2. Changer catégoriquement de métier. On se base sur un bilan professionnel et sur l’avis de son entourage ou tout simplement parce qu’on estime être fait pour le nouveau métier. Ceci, nous le rencontrons beaucoup chez les directeurs commerciaux. Une personne vous dit : «Je suis fait pour le commercial», alors qu’il est tout simplement un bon PR, ni plus ni moins. Etre commercial, c’est une culture, on ne s’improvise pas commercial : on l’est ou on ne l’est pas. Cela est également valable pour d’autres métiers. Par exemple, vous ne pouvez pas demander à une personne qui n’aime pas les gens d’être DRH.
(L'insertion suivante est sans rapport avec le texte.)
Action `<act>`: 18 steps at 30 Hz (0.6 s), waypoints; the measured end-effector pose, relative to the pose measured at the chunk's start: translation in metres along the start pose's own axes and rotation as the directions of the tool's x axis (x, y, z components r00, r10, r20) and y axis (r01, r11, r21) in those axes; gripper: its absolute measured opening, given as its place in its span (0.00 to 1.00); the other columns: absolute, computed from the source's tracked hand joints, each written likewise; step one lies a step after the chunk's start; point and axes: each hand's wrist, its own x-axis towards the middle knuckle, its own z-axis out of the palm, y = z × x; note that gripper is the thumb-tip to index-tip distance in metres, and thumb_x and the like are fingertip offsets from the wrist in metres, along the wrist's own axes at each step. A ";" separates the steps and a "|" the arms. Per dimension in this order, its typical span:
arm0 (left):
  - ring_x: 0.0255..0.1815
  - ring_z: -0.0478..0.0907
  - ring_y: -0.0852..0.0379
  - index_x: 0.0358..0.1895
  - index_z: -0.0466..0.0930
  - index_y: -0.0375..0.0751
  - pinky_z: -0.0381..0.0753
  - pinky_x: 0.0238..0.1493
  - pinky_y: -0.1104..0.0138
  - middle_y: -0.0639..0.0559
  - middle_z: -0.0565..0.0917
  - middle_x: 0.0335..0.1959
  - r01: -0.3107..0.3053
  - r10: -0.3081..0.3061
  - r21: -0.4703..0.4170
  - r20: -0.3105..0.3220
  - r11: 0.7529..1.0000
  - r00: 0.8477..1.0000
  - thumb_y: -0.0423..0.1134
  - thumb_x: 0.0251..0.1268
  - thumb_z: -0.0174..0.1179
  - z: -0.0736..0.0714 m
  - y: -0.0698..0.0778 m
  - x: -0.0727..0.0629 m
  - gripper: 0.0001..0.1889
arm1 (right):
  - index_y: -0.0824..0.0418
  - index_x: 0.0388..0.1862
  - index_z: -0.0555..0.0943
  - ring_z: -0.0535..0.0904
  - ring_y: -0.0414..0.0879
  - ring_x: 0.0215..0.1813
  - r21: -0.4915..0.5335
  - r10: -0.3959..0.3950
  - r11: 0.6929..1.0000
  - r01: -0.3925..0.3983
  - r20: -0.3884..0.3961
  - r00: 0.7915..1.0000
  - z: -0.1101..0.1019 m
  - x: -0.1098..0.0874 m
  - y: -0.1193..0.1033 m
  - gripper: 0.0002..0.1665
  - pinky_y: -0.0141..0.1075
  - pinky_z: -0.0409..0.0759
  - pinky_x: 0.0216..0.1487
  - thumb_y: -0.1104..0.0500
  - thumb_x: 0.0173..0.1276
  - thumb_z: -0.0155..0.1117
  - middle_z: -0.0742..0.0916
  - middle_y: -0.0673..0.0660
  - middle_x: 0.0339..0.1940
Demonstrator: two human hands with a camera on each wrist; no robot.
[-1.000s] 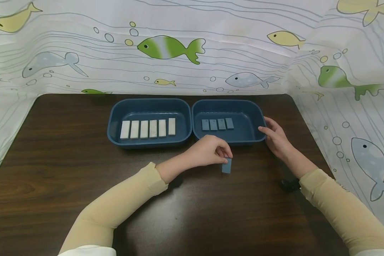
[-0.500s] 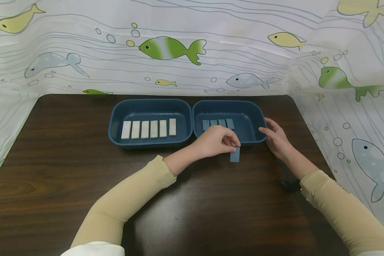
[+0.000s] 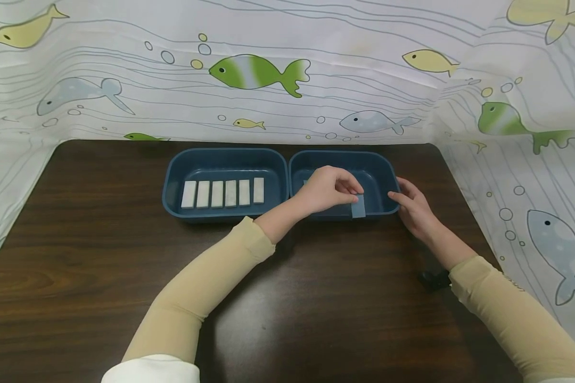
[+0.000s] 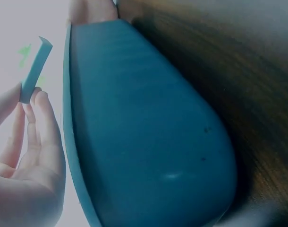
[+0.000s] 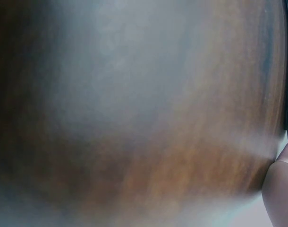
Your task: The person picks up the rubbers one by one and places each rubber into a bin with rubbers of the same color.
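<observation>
My left hand point(image 3: 327, 189) pinches a small blue rectangular block point(image 3: 358, 206) between thumb and fingertips, over the front part of the right-hand blue tray point(image 3: 342, 152). In the left wrist view the block point(image 4: 36, 71) is held up at a slant, above the tray's rim and apart from it. My right hand point(image 3: 414, 210) grips that tray's right end, its thumb over the rim and its fingers outside. The blue blocks lying in this tray are mostly hidden behind my left hand. Only part of the right hand point(image 5: 282, 189) shows in the right wrist view.
Touching the right tray on its left is a second blue tray point(image 3: 225, 151), where several white blocks point(image 3: 217, 194) lie in a row. Both stand on a dark wooden table point(image 3: 316, 308). A fish-patterned curtain point(image 3: 287, 32) hangs behind. Something small and black point(image 3: 433, 279) sits by the right forearm.
My left hand has carried the blue block away from the table's front, slightly rightward, from in front of the right tray to above it. The right hand stays on the rim.
</observation>
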 end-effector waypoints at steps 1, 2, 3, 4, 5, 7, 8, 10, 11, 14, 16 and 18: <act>0.47 0.88 0.53 0.50 0.91 0.36 0.86 0.51 0.73 0.44 0.92 0.47 0.008 -0.008 -0.008 -0.007 1.000 1.000 0.32 0.69 0.72 -0.001 0.000 0.002 0.10 | 0.52 0.62 0.74 0.83 0.35 0.51 -0.004 0.002 1.000 -0.002 -0.002 1.000 0.000 0.000 0.000 0.16 0.24 0.81 0.54 0.67 0.82 0.55 0.82 0.46 0.54; 0.47 0.88 0.53 0.50 0.91 0.36 0.86 0.51 0.72 0.44 0.92 0.47 0.013 -0.013 -0.012 -0.013 1.000 1.000 0.32 0.69 0.72 -0.001 -0.001 0.004 0.10 | 0.52 0.62 0.74 0.83 0.35 0.52 -0.006 0.002 1.000 -0.003 -0.003 1.000 -0.001 0.000 0.000 0.16 0.24 0.81 0.54 0.67 0.82 0.55 0.82 0.46 0.54; 0.48 0.88 0.52 0.50 0.91 0.36 0.86 0.52 0.72 0.43 0.91 0.47 0.018 -0.019 -0.016 -0.017 1.000 1.000 0.32 0.69 0.72 -0.001 -0.002 0.006 0.10 | 0.52 0.62 0.74 0.82 0.35 0.52 -0.008 0.003 1.000 -0.004 -0.006 1.000 -0.001 0.000 0.000 0.16 0.23 0.81 0.54 0.67 0.82 0.55 0.82 0.46 0.54; 0.48 0.88 0.52 0.50 0.91 0.36 0.86 0.52 0.72 0.43 0.91 0.47 0.025 -0.025 -0.016 -0.020 1.000 0.999 0.32 0.69 0.72 -0.002 -0.002 0.009 0.09 | 0.52 0.62 0.74 0.82 0.35 0.52 -0.009 0.004 1.000 -0.005 -0.009 1.000 -0.001 0.000 0.000 0.16 0.23 0.81 0.54 0.67 0.82 0.55 0.82 0.46 0.55; 0.48 0.88 0.52 0.50 0.91 0.36 0.86 0.52 0.72 0.43 0.92 0.48 0.030 -0.031 -0.012 -0.022 0.999 0.999 0.32 0.69 0.72 -0.002 -0.003 0.011 0.09 | 0.52 0.62 0.74 0.82 0.35 0.52 -0.010 0.005 1.000 -0.005 -0.012 1.000 0.000 0.000 -0.001 0.16 0.23 0.82 0.54 0.67 0.82 0.55 0.82 0.46 0.55; 0.49 0.88 0.52 0.50 0.91 0.36 0.86 0.51 0.72 0.43 0.92 0.48 0.045 -0.045 -0.009 -0.025 0.999 0.999 0.32 0.70 0.72 -0.002 -0.005 0.015 0.09 | 0.52 0.61 0.75 0.82 0.35 0.52 -0.012 0.007 1.000 -0.007 -0.018 1.000 0.000 0.000 -0.001 0.16 0.23 0.81 0.54 0.67 0.82 0.55 0.82 0.46 0.55; 0.49 0.88 0.52 0.50 0.91 0.36 0.86 0.51 0.72 0.43 0.92 0.48 0.051 -0.052 -0.006 -0.026 0.999 0.998 0.32 0.70 0.72 -0.002 -0.006 0.018 0.09 | 0.51 0.61 0.75 0.82 0.35 0.52 -0.012 0.007 1.000 -0.007 -0.019 1.000 0.000 0.000 -0.001 0.16 0.23 0.81 0.54 0.67 0.82 0.55 0.82 0.45 0.54; 0.49 0.88 0.52 0.50 0.91 0.36 0.86 0.50 0.72 0.43 0.92 0.48 0.063 -0.063 -0.002 -0.027 0.998 0.998 0.32 0.70 0.71 -0.003 -0.009 0.022 0.09 | 0.51 0.60 0.75 0.82 0.35 0.52 -0.010 0.006 1.000 -0.006 -0.020 1.000 0.001 0.000 -0.001 0.16 0.24 0.81 0.54 0.67 0.82 0.54 0.82 0.45 0.54; 0.50 0.88 0.51 0.50 0.91 0.35 0.86 0.49 0.72 0.43 0.92 0.48 0.066 -0.066 0.000 -0.030 0.998 0.997 0.32 0.70 0.71 -0.003 -0.010 0.023 0.09 | 0.51 0.60 0.76 0.82 0.35 0.51 -0.008 0.004 1.000 -0.005 -0.021 1.000 0.001 0.000 -0.001 0.16 0.24 0.81 0.54 0.68 0.82 0.54 0.82 0.45 0.53; 0.51 0.88 0.50 0.50 0.91 0.35 0.85 0.47 0.72 0.42 0.92 0.48 0.075 -0.075 0.004 -0.033 0.997 0.997 0.32 0.71 0.71 -0.003 -0.014 0.029 0.09 | 0.52 0.60 0.76 0.83 0.35 0.51 0.012 -0.003 1.000 0.004 -0.012 1.000 0.001 0.000 -0.001 0.16 0.24 0.81 0.53 0.69 0.82 0.54 0.83 0.45 0.53; 0.51 0.88 0.50 0.51 0.90 0.34 0.85 0.47 0.72 0.42 0.92 0.49 0.086 -0.086 0.007 -0.033 0.996 0.996 0.32 0.71 0.70 -0.003 -0.016 0.032 0.09 | 0.52 0.60 0.77 0.83 0.35 0.50 0.018 -0.007 1.000 0.007 -0.010 1.000 0.000 -0.001 -0.001 0.16 0.24 0.82 0.52 0.69 0.82 0.54 0.83 0.46 0.52; 0.51 0.88 0.50 0.51 0.90 0.34 0.85 0.48 0.71 0.42 0.92 0.49 0.103 -0.102 0.007 -0.033 0.995 0.994 0.32 0.71 0.70 -0.003 -0.018 0.035 0.09 | 0.52 0.60 0.77 0.83 0.35 0.50 0.024 -0.009 1.000 0.009 -0.008 1.000 0.000 -0.001 -0.001 0.16 0.24 0.82 0.52 0.69 0.82 0.54 0.83 0.46 0.52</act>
3. Changer de vie en allant s’installer dans une autre ville ou dans un autre pays. Quand on n’évalue pas très bien le pour et le contre, on risque d’être confronté à une tornade de déceptions. Le divorce étant la plus grave pour les personnes mariées. Changer de ville ou de pays, c’est changer de vie, d’amis, de manière de voir les choses, etc. Il faudrait donc penser à son conjoint et à ses enfants avant de se décider. Leur bien-être dépendra de l’environnement. Si la famille ne s’adapte pas, la vie professionnelle s’en ressentira et on risquerait de tout perdre.
Donc même si l’on vous propose un salaire astronomique, prenez le temps de mesurer les avantages et les inconvénients. Beaucoup de gens pensent que cela est très simple et que les mentalités ont changé. Ce qu’on oublie et au risque d’en étonner plus d’un, c’est que le Marocain du XXIe siècle est sédentaire.

4. S’improviser chef d’entreprise. Beaucoup de salariés pensent pouvoir se lancer du jour au lendemain dans une carrière d’entrepreneur. Etre son propre patron ne s’improvise pas et si on calcule mal la trajectoire, on se retrouve du jour au lendemain sans emploi avec un trou béant dans le CV.